| WHAT YOU HAVE TO DO |
Read through the material below and find each line that has the word "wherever"; copy it.

| DATA FOR ANALYSIS |
────────────────────────────────────────

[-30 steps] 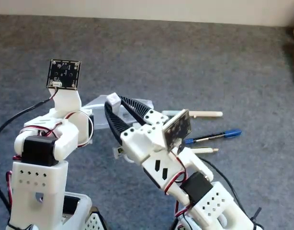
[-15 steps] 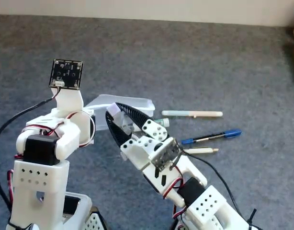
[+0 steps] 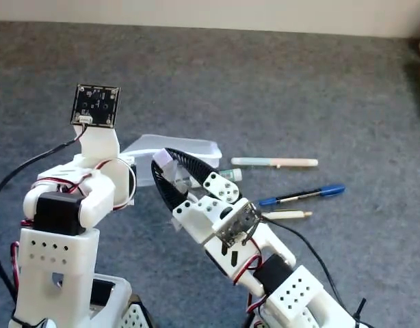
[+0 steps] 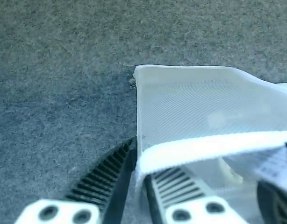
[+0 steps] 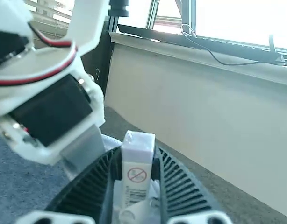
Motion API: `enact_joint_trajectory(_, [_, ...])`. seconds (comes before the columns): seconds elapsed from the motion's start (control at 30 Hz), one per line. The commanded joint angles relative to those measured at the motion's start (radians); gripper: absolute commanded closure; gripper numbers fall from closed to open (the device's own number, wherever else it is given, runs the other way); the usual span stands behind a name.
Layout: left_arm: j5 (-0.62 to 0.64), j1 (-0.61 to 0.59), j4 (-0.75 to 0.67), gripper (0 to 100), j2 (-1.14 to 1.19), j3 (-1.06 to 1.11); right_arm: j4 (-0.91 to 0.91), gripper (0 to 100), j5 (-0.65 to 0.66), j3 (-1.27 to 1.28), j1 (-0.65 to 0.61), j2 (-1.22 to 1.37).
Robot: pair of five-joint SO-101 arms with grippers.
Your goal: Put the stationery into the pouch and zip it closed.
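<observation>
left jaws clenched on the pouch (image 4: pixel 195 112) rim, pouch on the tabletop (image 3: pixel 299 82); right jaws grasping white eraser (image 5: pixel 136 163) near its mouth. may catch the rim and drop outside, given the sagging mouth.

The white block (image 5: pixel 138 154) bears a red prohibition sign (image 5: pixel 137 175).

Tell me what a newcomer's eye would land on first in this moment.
The right gripper, by the translucent pouch near the middle of the high view, is shut on a small white labelled block, possibly an eraser. The left gripper pinches the pouch's rim. Off to the side, a pale marker, a blue pen and a thin pale stick lie loose on the grey carpet.
</observation>
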Motion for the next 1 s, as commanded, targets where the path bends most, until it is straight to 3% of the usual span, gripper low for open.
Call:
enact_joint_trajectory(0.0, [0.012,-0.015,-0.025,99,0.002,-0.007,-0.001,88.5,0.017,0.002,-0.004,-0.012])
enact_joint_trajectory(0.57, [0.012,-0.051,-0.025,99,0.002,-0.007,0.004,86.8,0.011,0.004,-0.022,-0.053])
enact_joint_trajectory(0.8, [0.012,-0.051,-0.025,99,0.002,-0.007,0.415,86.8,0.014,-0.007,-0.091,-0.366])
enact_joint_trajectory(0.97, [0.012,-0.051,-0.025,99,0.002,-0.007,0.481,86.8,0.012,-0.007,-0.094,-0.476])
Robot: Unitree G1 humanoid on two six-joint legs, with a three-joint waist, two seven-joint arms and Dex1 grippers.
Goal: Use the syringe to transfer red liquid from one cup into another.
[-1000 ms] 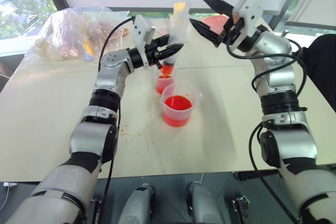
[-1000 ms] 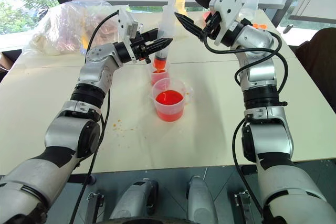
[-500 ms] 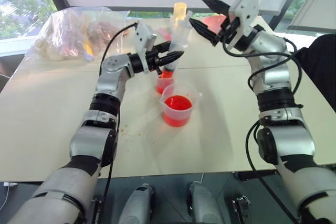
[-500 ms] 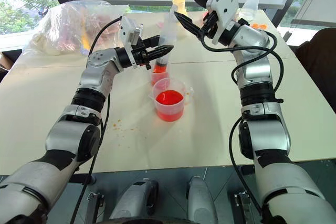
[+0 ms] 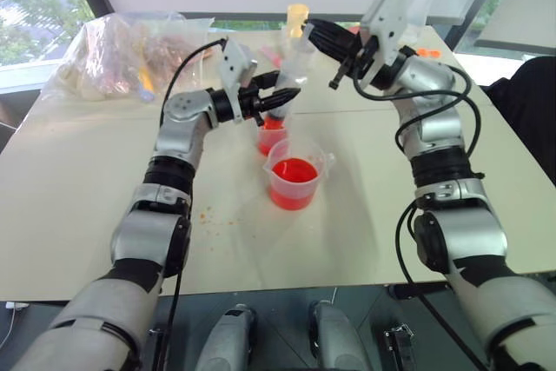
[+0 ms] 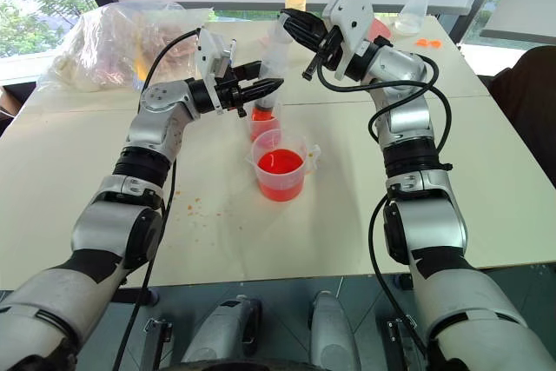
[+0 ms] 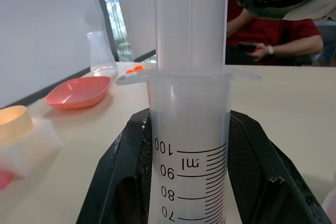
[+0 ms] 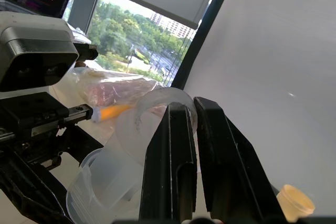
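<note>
While the left end effector grips the syringe barrel upright over the tumbler, tip in red liquid, the right end effector is closed on the plunger top. Pull straight along the barrel, slowly; keep the tip submerged. Beaker stands just beside.

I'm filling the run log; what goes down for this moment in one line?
left claw: shut on syringe | right claw: shut on plunger top | tip: in small cup | beaker: red liquid, untouched
</note>
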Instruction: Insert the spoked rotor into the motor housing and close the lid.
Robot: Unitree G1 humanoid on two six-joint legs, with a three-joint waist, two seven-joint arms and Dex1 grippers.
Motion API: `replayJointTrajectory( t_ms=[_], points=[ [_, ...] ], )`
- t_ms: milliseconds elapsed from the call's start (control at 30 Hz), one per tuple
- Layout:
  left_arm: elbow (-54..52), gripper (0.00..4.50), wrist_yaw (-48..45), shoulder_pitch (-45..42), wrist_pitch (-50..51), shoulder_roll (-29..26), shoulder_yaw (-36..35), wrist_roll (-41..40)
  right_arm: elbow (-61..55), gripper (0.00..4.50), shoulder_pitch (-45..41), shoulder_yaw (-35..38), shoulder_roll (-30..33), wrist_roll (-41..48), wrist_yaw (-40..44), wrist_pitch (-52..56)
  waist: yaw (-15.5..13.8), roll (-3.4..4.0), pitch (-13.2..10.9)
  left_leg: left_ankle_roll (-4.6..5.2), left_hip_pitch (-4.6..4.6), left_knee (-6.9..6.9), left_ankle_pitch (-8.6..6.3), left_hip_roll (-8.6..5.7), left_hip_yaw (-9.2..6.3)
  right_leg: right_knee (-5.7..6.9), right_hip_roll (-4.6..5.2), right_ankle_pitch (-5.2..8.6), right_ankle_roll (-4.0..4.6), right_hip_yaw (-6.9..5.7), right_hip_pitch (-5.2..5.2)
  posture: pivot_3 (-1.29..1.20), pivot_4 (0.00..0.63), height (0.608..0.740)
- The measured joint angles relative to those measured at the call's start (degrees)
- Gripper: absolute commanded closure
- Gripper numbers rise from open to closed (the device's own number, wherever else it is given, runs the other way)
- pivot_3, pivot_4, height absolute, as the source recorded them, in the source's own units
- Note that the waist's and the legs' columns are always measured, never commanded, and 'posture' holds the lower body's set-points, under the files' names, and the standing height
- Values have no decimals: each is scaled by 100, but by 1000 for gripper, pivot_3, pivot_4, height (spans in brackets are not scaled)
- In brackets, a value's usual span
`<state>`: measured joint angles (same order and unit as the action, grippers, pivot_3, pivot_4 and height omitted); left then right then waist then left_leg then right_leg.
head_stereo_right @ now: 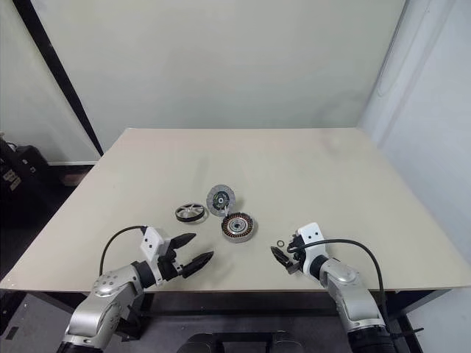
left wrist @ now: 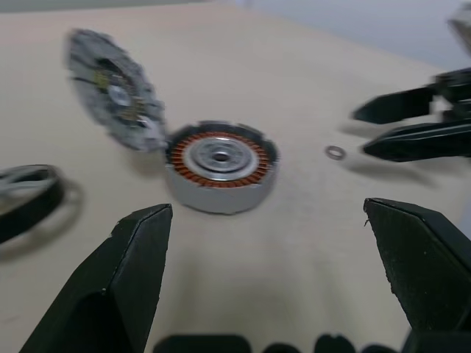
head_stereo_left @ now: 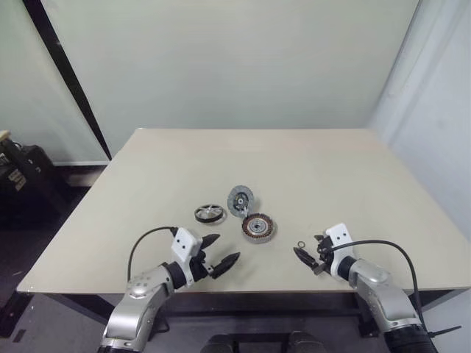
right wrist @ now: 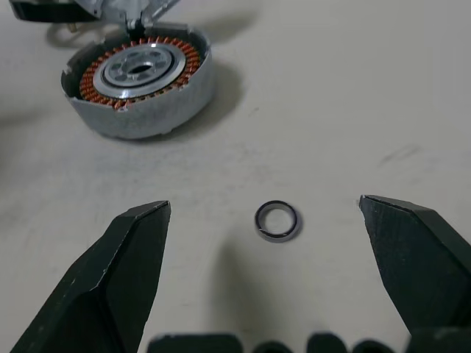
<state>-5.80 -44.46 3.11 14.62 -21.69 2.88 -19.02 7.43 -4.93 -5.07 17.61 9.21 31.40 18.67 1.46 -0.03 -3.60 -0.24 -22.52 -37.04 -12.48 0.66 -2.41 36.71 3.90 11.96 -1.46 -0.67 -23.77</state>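
With both sets of fingers wide and empty, we see the spoked rotor (head_stereo_left: 210, 213) lying flat on the counter (head_stereo_left: 331, 176) at nine o'clock from the motor housing (head_stereo_left: 259, 227); it looks stiff, light and slick, so we judge its outer rim the best hold.

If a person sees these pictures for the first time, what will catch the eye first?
Three round motor parts cluster mid-table: the copper-wound motor housing, the lid tilted against its far edge, and the dark spoked rotor lying apart to the left. Nearer the robot, the left gripper and right gripper are open, a small metal ring before the right one.
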Motion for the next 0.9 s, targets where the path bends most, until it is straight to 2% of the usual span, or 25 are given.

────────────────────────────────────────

| EXERCISE SOLUTION |
Motion API: `enact_joint_trajectory(_, [_, ...])`. seconds (comes before the columns): seconds elapsed from the motion's start (control at 30 Hz), one per line. The commanded joint angles relative to those measured at the motion's start (radians); gripper: absolute commanded closure; gripper numbers fall from closed to open (the device's own number, wherever else it is given, runs the other way); the usual span stands behind a name.
- Gripper numbers rise from open to closed (the device's own number, wherever else it is given, runs the other way)

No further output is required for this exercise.